Displayr automatically chooses how to analyze data based on the properties of the variable sets such as its Structure and Value Attributes. Sometimes you may want to analyze the same data in different ways, in which case you may want different versions of the same variable with modified data properties. This article describes how to combine, split, duplicate, change the structure of, change the values of, reset, and create new variable sets. For tips on how to review how the data is currently setup or modified, see How to Review Data in Tables and Variables.
- Combining and splitting variable sets
- Duplicating variable sets
- Changing the structure of a variable set
- Changing the values of variables (recoding Value Attributes)
- Reset
- Creating new variables
Combining and splitting variable sets
Variable sets can be grouped together, by selecting them, right-clicking, and selecting Combine. They can be split into multiple variable sets, each of which contains one variable, by right-clicking and selecting Split.
Duplicating variable sets
It can be useful to have multiple versions of the same data. For example, maybe you want to show age in some analyses with all its categories, and in other analyses grouped into Under 45 and 45 or more. This is done by right-clicking a variable set and selecting Duplicate, and then modifying the duplicate as per your needs.
Some new users are reticent to do this, as they fear that the app will slow down as the resulting data file gets larger. However, duplicating a variable set does not duplicate the underlying data, so this concern isn't justified.
Changing the structure of a variable set
As a quick recap on the previous section describing Variable Sets, the structure of a variable set (in the object inspector > Data > Properties > Structure field) determines how it is shown in a table and analyzed, see all the examples in the Variable Set Structure section here. You can change the structure of a variable set to perform different types of analyses. The table below summarizes an Ordinal - Multi variable set, showing rating categories across brands.
Sometimes it is useful to restructure variable sets that show as multiple rows and columns so the data is more readily crosstabbed with banners and other variable sets. For example, you can show a Top 2 Box of the percentage of people who selected Love or Like (a Top 2 Box) by going to Data > Properties in the object inspector and changing the variable set's Structure to Binary-Multi. Then from the object inspector, click Select categories from Data > Properties and tick Count This Value for Like and Love categories. See How to Create Top Two Category Variable(s) (Top 2 Boxes) for more detail.
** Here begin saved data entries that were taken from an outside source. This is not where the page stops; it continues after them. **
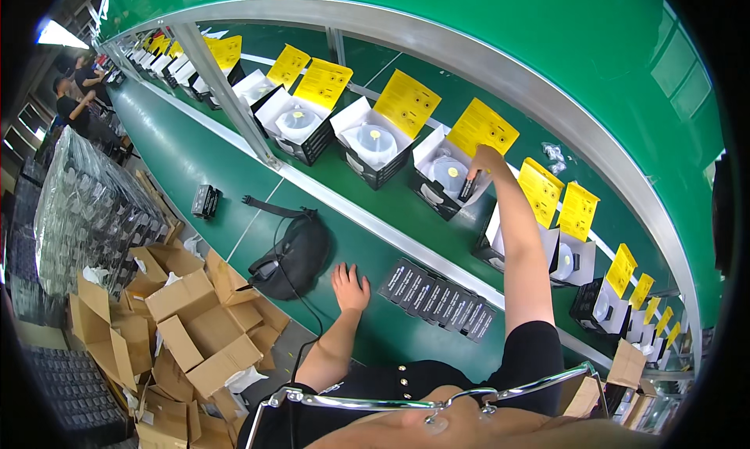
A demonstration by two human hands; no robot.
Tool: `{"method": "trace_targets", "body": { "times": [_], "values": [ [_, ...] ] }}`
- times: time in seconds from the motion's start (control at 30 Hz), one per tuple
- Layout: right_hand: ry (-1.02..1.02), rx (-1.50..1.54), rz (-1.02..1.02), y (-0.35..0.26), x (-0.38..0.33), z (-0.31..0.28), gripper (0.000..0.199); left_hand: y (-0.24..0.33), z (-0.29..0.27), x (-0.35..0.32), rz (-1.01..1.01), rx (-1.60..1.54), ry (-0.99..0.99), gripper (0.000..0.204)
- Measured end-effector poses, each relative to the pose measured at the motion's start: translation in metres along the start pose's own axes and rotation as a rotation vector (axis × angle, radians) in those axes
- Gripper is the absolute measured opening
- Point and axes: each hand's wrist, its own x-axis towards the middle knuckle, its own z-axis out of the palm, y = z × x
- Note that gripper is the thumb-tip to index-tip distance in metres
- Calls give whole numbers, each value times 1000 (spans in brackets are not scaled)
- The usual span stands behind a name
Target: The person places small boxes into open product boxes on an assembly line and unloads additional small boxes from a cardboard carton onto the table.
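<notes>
My right hand [486, 162] reaches out over the green conveyor belt and holds a small black packet [469, 188], its tip inside an open black box [445, 182] that holds a round white item and has a yellow leaflet standing behind it. My left hand [349, 286] rests flat on the green work ledge with fingers spread, holding nothing. Just to its right lies a row of several flat black packets [440, 299].
Several more open boxes with yellow leaflets [373, 140] line the belt [391, 203] to both sides. A black pouch with a strap [293, 255] and a small black box [205, 201] lie on the ledge. Crumpled cardboard cartons [187, 324] and wrapped stacks [90, 207] stand left. People work far left.
</notes>
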Motion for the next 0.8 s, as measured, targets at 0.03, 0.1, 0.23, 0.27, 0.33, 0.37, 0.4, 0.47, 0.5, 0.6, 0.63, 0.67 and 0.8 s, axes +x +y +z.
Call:
{"method": "trace_targets", "body": {
  "times": [0.03,0.1,0.23,0.27,0.33,0.37,0.4,0.47,0.5,0.6,0.63,0.67,0.8],
  "values": [
    [-6,13,36,10,4,4,66,0,0,3,7,-8,-4,49],
    [124,86,50,12,-6,17,61,-6,-1,7,-1,-1,-14,49],
    [277,-22,39,-17,-24,35,56,-16,-4,15,-3,-1,-12,48],
    [278,-19,50,-20,-26,35,56,-18,-4,18,7,-5,-16,48],
    [212,-150,-34,-23,-29,32,58,-23,-6,21,0,-4,-17,48],
    [194,-169,-82,-25,-31,22,59,-28,-8,21,0,-2,-10,48],
    [204,-164,-65,-9,-20,21,59,-28,-8,24,-3,-6,-15,48],
    [-126,-23,48,26,1,28,59,-27,-6,29,17,-19,-31,48],
    [-78,18,42,28,-1,34,58,-30,-6,31,10,-19,-35,48],
    [74,-7,126,-8,-21,40,53,-42,-5,33,-5,-2,-27,48],
    [180,-11,180,-9,-12,61,46,-44,-5,34,4,0,-18,49],
    [181,-6,187,-10,-11,69,46,-44,-4,37,13,-1,-21,49],
    [179,-39,209,-9,-8,74,41,-52,-3,43,15,-7,-19,48]
  ]
}}
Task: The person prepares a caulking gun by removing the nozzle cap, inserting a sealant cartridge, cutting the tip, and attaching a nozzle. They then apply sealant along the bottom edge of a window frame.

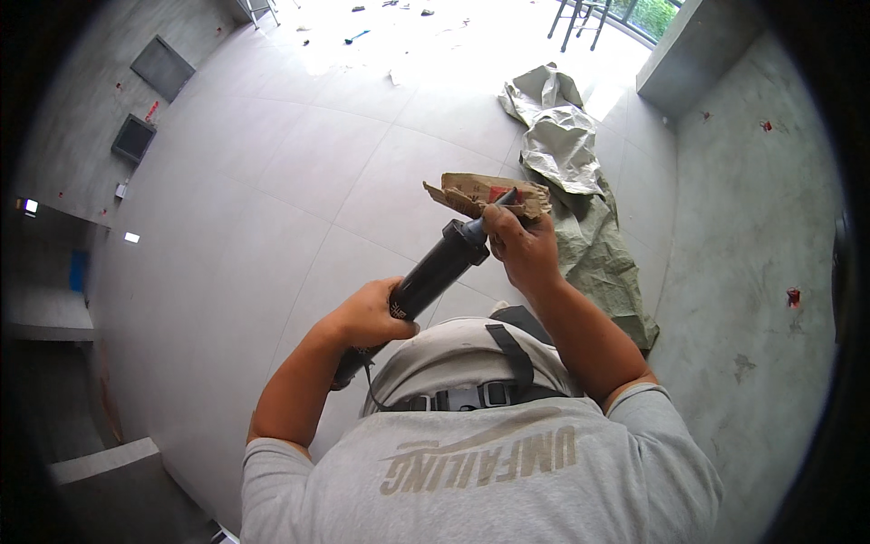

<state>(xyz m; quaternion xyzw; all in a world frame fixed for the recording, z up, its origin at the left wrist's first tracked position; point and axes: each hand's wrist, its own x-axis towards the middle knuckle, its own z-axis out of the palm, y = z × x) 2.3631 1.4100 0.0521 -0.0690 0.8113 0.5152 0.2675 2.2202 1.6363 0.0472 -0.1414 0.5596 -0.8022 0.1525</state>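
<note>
A black caulking gun [433, 283] slants across in front of me, its grey nozzle [473, 229] pointing away to the upper right. My left hand [370, 313] is wrapped around the barrel near its lower part; the rear end runs down beside my left forearm. At the nozzle end, my right hand [523, 243] is closed on a torn piece of brown cardboard [467, 192] with a red patch. The nozzle's tip lies against or just over the cardboard, beside my right thumb. My right fingers are partly hidden behind the cardboard.
A crumpled woven sheet [589, 245], pale at its far end and olive nearer, lies along the right side. Beyond it rises a grey wall [752, 245]. Far off, a blue-handled tool [357, 37] and small scraps lie on the tiled floor [281, 172], near stool legs [578, 25].
</note>
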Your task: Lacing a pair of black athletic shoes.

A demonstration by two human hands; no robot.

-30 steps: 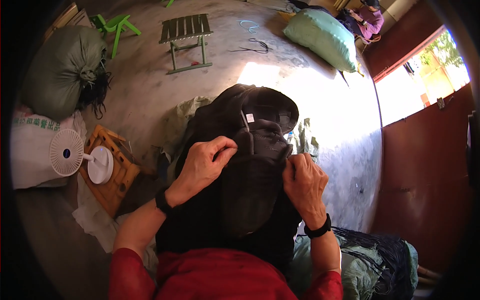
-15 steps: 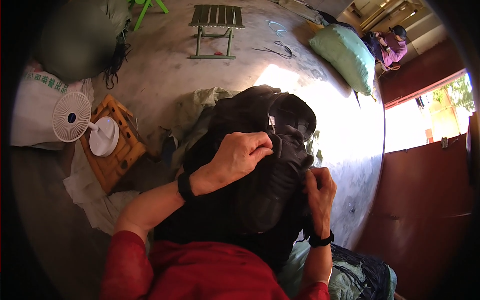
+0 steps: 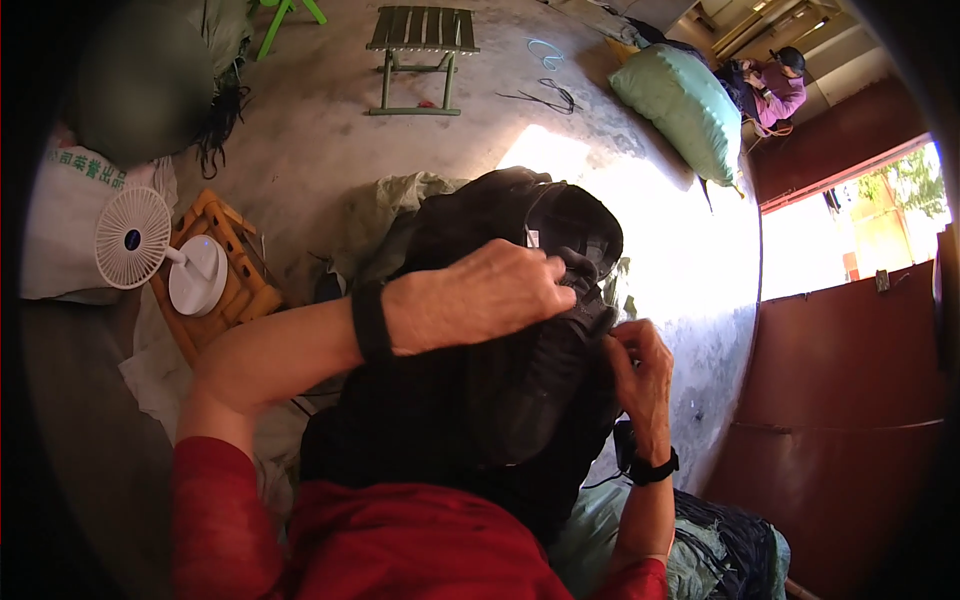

We can also see the average of the numeric ratings instead of percentages for each rating category by changing Structure > Numeric - Multi:
Changing the values of variables (recoding Value Attributes)
In the Variable Sets article, you learned how Value Attributes are used in calculations. You can modify these Value Attributes as needed to ensure your calculations are being performed as expected. This is especially important when you are working with a data set that did not have metadata, as the underlying Values for categories are arbitrarily assigned.
For example, the variable set above may be on a scale of 1 to 5 or -2 to 2. These two scales would give you very different averages. You can confirm and change the settings to whatever you want through object inspector > Data > Properties > Values.
You can edit all of this information in the window directly or use the Export and Import buttons to copy and paste the information to Excel for faster editing. Hovering over a label or value will show you the original as it was on Import. You can always reset the Value Attributes to their original state by clicking on Data > Properties > Reset in the object inspector.
Reset
You can reset the various attributes of a variable set by selecting the variable and clicking the Reset button.
Creating new variables
In addition to creating new variable sets by duplicating and modifying them, you can also create new variables by clicking the floating + button that appears when you hover over variables in the Data Sources tree, as shown below. Common ways of creating new variables include:
- Ready-Made New Variables, which contain the most common ways of creating new variables. For example, the recording below shows the creation of an NPS variable.
- Custom Code, which involves creating variables using the R and JavaScript languages.
- Text Categorization, which involves converting text data into categorical or numeric variables.